The vehicle, a Morris Cowley, has its bull-nosed bonnet buried in a thornbush, its headlamps glaring into the gloom. Beyond the car lies the cliff edge of a chalk quarry, where the land drops away into a void. Peering into the vehicle, he sees a fur coat on the back seat. As he opens the door, he notices a small suitcase, too. He opens it up.
Inside is a random collection of women's clothing. An evening gown, a pullover, two pairs of almost identical shoes. He concludes that this woman packed in a hurry. Then he notices a sticky patch on the steering wheel. He touches a fingertip to the liquid and smells it. The driver must have hit her head when she crashed.

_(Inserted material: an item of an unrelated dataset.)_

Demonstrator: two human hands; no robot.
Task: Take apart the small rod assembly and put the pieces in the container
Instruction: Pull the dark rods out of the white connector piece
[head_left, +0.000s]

He ignores the squalls of rain as his mind grows turbulent with questions. Why did the driver veer off the road and cross the field?
Had it been her intention to crash into the quarry and end her life? If so, why pack a suitcase? If not, and this is an accident, why bring a fur coat, only to abandon it on a December night? And the most pressing question of all: where is the driver now? The officer dispatches the constables to climb down into the quarry, in case someone is lying injured after falling. Or jumping.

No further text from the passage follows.